For the first publication of the Third Symphony, undertaken by Theodor Rättig in 1878, a new copy score was prepared and is now preserved in the National Library as Mus.Hss. 34611 (movements 1, 2, 4) and 6058 (scherzo). Considering this manuscript with the others, the histories of two details, one near the beginning of the first movement and one at the end of the scherzo, illustrate Bruckner’s known methods of revision, and also exemplify some of the chaos surrounding the development of the second version. The first of these cases is in the first theme group of the first movement.

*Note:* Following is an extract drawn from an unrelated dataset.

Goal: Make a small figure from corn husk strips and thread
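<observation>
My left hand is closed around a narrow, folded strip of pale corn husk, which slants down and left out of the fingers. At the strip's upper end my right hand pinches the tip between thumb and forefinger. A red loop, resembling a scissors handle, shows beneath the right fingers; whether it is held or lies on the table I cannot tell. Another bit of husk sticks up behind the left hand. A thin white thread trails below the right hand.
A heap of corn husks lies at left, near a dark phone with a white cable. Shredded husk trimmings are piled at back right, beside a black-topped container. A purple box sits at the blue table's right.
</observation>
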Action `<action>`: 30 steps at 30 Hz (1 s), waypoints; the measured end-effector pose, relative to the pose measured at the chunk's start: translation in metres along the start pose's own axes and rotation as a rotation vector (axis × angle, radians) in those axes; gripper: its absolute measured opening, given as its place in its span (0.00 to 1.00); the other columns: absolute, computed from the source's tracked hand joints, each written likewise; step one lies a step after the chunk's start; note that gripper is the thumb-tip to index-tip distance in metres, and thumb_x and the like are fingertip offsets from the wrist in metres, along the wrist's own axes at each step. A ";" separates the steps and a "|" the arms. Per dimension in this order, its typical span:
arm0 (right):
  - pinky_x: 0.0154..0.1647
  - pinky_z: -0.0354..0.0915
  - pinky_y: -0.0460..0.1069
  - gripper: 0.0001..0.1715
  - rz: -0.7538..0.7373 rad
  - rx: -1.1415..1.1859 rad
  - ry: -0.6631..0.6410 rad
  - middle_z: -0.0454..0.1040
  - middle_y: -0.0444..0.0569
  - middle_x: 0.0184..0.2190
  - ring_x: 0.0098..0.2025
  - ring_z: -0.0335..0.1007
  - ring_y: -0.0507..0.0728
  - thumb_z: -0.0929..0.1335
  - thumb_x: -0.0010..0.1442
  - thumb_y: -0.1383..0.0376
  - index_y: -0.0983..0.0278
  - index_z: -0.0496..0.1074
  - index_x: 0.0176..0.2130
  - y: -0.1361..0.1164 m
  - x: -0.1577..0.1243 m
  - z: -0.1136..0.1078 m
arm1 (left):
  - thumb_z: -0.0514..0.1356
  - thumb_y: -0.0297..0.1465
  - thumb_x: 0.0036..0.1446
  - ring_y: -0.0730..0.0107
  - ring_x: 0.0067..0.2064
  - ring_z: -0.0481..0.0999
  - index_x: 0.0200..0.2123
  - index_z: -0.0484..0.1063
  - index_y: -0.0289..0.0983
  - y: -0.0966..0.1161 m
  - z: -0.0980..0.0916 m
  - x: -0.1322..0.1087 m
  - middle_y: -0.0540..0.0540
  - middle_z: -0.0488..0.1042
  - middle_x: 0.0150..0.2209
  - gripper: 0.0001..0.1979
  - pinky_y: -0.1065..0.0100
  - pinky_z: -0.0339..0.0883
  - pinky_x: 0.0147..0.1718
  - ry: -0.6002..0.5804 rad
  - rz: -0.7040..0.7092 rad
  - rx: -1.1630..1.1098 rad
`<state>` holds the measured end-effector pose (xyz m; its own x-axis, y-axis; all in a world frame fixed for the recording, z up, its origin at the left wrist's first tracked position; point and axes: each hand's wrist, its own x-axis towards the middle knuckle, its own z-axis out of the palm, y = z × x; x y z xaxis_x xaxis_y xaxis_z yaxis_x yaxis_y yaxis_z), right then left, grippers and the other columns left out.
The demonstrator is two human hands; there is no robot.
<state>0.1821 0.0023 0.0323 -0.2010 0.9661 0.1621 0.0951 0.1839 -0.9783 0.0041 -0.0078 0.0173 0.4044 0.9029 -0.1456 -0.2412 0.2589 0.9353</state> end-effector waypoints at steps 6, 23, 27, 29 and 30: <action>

Following Beethoven’s example in his Ninth Symphony, and building on features of his own Second, Bruckner conceived the first theme group in two melodic ideas: a striking triadic trumpet melody which ever so slightly suggests Wagner’s Flying Dutchman, and a stern unison with a rather complex rhythm and a meditative continuation. Each of these is developed twice, the first time in a wave of sound with the trumpet theme and the unison both in the tonic D minor, and then a second wave beginning in the dominant A major with the unison starting in B flat major. In the 1873 version, the second wave begins after two rest measures, and in the 1889 final version it begins immediately with the cadence that closes the first wave, the two rest measures having being eliminated. In the Oeser score of 1878 depending on Mus.Hs. 36411, the rest measures are already eliminated, but in the Nowak score representing Mus.Hs. 19475 in its condition of October 1877, they are still present with no indication to be deleted. So too they must have still been there in the 1876 version. Two measures later, a pair of accompanimental measures preceding the
trumpet entrance were already crossed out in 19475, and the clarinets and bassoons lowered by an octave in the following four measures. That could have been done in the revision of summer 1877, or it might be an earlier compositional process carried out in the work of 1876.

Variants in the Scherzo ending

The other curious case is Bruckner’s gradual extension and enhancement of the end of the scherzo. In 1873, the music resolves into D major at measure 147, where for two measures the violins play their melody centered around A above the staff, and then for two measures they play centered around D a fourth above. The final cadence note is D in measure 151. In the Nowak 1877 score, there are four measures centered around A and four around D, and Oeser 1878 agrees. But in the Mahler arrangement for piano four hands, dating from the last phase of working on the second version, there are two measures centered on A and four centered on D. As for the manuscripts, 19475 shows two measures on A and two measures on D with “rep” written above the D measures but not the A measures, while in 6058, the copy score of the scherzo, there are two measures on A and four written-out measures on D, just as in the Mahler piano score. It seems as if the lengthening of the A measures from two to four took place on the galley proofs for the publication. For 1889, all eight measures center around the high A over an octave above the staff. Bruckner frequently adjusted the endings of movements; for the Second Symphony there are three different endings for the first movement (none of which agree with Haas and Nowak), and no fewer than five endings for the finale.

The première performance

The reconstructed 1876 version of the Third Symphony, which constitutes the earliest phase of the second version of that much-revised symphony, was given its first performance on March 2, 2019, by the New England Philharmonic Orchestra under the direction of Richard Pittman in Boston, Massachusetts. With great enthusiasm and deep appreciation I would like to thank Maestro Pittman and the orchestra for undertaking this project and carrying it out with skill, dedication, and verve.